With no line left out, restate the data word for word.
______________________________
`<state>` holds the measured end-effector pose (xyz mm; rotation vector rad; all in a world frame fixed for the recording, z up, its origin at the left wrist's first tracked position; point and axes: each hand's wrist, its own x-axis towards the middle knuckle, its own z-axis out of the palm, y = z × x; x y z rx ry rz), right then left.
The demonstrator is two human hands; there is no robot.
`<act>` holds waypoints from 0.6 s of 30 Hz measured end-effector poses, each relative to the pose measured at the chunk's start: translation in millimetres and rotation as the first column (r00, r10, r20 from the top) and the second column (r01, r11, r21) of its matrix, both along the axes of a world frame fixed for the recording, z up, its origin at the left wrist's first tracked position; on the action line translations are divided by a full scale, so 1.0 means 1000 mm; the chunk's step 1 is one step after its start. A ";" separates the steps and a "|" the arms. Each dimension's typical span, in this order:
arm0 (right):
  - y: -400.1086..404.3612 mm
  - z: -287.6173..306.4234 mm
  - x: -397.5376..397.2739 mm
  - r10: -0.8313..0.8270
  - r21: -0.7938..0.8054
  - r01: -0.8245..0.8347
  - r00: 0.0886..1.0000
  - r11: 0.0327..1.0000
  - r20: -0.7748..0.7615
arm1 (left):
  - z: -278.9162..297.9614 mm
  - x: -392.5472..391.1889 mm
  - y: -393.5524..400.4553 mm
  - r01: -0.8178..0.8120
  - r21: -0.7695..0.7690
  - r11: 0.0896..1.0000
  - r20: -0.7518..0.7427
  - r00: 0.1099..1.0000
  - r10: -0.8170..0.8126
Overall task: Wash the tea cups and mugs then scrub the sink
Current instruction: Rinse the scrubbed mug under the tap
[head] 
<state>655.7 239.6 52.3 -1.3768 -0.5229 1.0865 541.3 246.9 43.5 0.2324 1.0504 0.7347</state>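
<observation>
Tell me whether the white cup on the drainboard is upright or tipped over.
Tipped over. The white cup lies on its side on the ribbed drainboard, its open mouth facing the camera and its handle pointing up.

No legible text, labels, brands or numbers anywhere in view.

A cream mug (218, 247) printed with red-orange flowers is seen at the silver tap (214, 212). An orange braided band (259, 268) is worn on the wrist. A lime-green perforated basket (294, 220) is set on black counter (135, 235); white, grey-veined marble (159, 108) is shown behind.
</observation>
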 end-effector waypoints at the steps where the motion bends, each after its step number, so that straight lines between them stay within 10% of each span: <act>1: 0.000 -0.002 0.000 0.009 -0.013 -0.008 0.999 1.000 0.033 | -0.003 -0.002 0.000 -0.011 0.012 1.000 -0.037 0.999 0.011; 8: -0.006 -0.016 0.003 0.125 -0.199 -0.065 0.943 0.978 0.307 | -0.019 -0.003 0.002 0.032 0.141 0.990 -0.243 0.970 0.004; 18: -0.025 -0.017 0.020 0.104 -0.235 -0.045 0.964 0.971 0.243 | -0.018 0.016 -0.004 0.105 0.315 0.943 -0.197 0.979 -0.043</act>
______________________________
■ Result of this task:
`<state>` holds the measured end-effector pose (xyz mm; rotation vector rad; all in a world frame fixed for the recording, z up, its origin at the left wrist's first tracked position; point and axes: each hand's wrist, its own x-axis towards the middle knuckle, its own z-axis out of the palm, y = z × x; x y z rx ry rz), right then left.
The demonstrator is two human hands; there is no robot.
`<act>` holds waypoints from 0.6 s of 30 Hz measured end-effector poses, each relative to the pose measured at the chunk's start: translation in millimetres and rotation as the first column (r00, r10, r20 from the top) and the second column (r01, r11, r21) of its matrix, both along the axes of a world frame fixed for the recording, z up, its origin at the left wrist's first tracked position; on the action line translations are divided by a full scale, so 1.0 means 1000 mm; the chunk's step 1 is one step after its start. A ";" separates the steps and a "|" the arms. Each dimension's typical span, in this order:
arm0 (right):
  - y: -400.1086..404.3612 mm
  - z: -287.6173..306.4234 mm
  - x: -397.5376..397.2739 mm
  - r10: -0.8313..0.8270
  - r21: -0.7938..0.8054
  - r01: -0.8245..0.8347
  - r00: 0.0886..1.0000
  - r11: 0.0327..1.0000
  - r20: -0.7748..0.7615
arm1 (left):
  - z: -278.9162..297.9614 mm
  - x: -392.5472..391.1889 mm
  - y: -393.5524..400.4553 mm
  - r01: -0.8178..0.8120
  - r21: -0.7695..0.7690
  - r11: 0.0896..1.0000
  - r20: -0.7518..0.7427
  - r00: 0.1099..1.0000
  - r10: -0.8170..0.8126
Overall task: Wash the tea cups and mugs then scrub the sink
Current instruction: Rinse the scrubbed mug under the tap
[head] 
<state>655.7 239.6 52.3 -1.3768 -0.5229 1.0865 541.3 246.9 43.5 0.2324 1.0504 0.7347</state>
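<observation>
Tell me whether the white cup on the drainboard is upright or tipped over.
Tipped over. The white cup lies on its side on the ribbed drainboard, its open mouth facing the camera and its handle pointing up.

No legible text, labels, brands or numbers anywhere in view.

A cream mug (218, 247) printed with red-orange flowers is seen at the silver tap (214, 212). An orange braided band (259, 268) is worn on the wrist. A lime-green perforated basket (294, 220) is set on black counter (135, 235); white, grey-veined marble (159, 108) is shown behind.
</observation>
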 end-effector waypoints at the steps where the motion bends, each after its step number, so that straight lines between them stay within 10% of each span: <act>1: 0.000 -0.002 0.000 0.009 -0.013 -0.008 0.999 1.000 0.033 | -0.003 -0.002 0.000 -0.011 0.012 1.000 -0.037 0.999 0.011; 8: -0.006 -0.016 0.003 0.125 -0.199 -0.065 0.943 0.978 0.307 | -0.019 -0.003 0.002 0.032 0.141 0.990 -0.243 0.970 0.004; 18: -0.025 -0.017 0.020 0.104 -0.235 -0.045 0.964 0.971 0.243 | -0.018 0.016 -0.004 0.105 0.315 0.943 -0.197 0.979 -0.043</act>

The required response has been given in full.